What you need to do: How many lines of the listing below contain "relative"? State the number alone.

Records provided:
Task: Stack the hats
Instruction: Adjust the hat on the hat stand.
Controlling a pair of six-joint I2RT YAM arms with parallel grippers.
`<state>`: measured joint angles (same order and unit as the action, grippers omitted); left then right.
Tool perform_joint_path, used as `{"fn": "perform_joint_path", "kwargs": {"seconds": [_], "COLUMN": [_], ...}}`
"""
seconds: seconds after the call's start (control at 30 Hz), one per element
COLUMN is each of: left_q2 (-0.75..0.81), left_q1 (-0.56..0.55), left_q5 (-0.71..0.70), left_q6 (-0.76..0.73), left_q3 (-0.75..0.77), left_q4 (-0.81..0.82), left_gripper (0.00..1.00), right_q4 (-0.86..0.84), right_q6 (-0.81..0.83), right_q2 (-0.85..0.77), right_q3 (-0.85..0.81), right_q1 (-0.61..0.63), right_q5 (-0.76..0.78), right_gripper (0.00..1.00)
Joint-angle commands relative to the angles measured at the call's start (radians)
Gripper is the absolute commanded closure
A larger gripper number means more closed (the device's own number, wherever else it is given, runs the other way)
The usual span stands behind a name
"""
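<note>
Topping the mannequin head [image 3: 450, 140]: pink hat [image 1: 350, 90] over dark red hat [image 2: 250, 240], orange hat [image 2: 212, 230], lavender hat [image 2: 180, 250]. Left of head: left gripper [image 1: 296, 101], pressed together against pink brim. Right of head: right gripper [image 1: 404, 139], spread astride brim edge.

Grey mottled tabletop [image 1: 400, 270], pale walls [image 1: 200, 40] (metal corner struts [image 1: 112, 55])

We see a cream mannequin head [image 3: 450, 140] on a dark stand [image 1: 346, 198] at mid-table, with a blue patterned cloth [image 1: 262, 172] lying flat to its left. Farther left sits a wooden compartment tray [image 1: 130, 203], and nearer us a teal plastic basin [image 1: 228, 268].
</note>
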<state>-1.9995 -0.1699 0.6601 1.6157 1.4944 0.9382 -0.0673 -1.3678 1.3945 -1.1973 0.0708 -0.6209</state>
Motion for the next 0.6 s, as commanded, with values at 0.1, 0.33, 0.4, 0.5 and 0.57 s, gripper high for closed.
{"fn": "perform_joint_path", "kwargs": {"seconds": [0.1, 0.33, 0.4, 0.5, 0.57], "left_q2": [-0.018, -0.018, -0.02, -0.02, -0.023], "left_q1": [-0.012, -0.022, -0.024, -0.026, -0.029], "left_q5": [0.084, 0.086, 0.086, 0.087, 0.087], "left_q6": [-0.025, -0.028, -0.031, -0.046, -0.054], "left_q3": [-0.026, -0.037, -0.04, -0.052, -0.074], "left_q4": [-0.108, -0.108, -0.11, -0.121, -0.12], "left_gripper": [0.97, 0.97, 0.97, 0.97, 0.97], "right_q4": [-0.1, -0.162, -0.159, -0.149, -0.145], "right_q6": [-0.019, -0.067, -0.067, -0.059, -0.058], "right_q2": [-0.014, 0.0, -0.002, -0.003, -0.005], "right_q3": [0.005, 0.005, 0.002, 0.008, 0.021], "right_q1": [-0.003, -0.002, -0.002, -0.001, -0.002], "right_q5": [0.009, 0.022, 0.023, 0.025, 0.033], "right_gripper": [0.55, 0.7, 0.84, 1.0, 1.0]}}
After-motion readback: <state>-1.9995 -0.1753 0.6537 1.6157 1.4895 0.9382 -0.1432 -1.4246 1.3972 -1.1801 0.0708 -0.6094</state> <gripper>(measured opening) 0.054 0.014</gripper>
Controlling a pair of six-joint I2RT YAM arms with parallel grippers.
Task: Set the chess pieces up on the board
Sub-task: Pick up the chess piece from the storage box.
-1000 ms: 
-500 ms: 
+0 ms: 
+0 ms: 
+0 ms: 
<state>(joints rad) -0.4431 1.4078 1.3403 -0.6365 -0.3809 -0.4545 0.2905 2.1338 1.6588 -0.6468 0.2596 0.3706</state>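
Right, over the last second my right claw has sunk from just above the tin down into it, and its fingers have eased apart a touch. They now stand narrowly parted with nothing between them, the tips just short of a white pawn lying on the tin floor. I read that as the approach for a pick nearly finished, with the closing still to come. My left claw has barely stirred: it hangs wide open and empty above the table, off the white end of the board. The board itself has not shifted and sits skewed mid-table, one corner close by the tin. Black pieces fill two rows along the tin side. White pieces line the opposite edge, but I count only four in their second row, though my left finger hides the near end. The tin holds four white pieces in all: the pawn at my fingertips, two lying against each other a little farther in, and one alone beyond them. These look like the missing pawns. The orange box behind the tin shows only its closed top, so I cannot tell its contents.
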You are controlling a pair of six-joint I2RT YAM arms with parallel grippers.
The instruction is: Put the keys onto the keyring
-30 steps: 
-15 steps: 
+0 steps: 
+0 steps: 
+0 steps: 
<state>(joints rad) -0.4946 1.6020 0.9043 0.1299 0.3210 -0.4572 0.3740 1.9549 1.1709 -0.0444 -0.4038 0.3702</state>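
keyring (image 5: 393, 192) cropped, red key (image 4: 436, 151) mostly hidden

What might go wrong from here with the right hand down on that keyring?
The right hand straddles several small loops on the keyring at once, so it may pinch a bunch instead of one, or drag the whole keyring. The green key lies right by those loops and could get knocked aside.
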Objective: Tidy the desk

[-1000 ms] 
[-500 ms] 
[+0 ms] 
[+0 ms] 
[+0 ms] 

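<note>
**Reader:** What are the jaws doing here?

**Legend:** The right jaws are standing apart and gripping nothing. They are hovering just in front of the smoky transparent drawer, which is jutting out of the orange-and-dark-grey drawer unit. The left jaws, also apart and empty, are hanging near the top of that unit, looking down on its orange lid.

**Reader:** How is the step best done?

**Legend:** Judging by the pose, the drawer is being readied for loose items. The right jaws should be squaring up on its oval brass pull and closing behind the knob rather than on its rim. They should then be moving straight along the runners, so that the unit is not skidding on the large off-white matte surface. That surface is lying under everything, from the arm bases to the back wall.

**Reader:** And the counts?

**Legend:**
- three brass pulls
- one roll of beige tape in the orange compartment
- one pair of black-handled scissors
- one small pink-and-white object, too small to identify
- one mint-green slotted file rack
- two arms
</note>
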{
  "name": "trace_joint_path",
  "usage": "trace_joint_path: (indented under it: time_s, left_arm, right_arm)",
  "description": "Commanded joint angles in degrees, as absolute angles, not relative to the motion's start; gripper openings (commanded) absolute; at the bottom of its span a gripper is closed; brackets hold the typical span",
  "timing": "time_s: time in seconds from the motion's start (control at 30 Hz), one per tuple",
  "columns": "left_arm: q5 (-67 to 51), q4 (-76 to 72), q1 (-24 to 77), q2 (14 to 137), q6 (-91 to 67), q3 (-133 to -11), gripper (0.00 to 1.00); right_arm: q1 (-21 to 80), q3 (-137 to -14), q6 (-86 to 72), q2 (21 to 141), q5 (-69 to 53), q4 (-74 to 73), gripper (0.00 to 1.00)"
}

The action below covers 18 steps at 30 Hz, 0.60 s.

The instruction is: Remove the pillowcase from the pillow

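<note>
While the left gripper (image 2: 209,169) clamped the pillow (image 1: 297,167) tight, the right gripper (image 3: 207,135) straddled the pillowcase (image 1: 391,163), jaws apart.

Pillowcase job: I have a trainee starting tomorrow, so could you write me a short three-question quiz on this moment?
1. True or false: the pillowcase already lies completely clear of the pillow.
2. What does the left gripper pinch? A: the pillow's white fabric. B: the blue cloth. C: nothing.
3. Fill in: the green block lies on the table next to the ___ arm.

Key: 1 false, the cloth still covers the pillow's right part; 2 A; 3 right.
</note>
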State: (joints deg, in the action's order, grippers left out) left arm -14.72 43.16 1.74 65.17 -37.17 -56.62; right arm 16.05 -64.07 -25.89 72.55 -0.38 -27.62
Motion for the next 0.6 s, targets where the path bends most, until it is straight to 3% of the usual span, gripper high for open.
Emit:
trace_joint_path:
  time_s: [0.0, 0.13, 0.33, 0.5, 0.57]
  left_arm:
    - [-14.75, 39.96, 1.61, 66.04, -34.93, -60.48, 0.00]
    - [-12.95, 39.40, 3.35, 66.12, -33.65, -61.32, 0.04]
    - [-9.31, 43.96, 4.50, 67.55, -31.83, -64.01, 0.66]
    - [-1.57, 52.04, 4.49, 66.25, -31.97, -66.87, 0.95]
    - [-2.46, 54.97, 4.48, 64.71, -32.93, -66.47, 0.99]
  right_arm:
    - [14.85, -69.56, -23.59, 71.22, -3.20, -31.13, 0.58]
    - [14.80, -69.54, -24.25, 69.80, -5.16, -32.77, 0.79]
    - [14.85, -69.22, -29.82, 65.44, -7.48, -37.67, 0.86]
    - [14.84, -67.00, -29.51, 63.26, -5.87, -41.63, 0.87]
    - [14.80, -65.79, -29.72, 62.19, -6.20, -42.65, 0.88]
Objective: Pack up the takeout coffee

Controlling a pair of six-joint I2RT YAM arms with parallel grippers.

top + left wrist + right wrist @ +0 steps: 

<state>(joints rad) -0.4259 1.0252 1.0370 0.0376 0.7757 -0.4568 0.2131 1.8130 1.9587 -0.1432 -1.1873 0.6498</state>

Expected answer: 2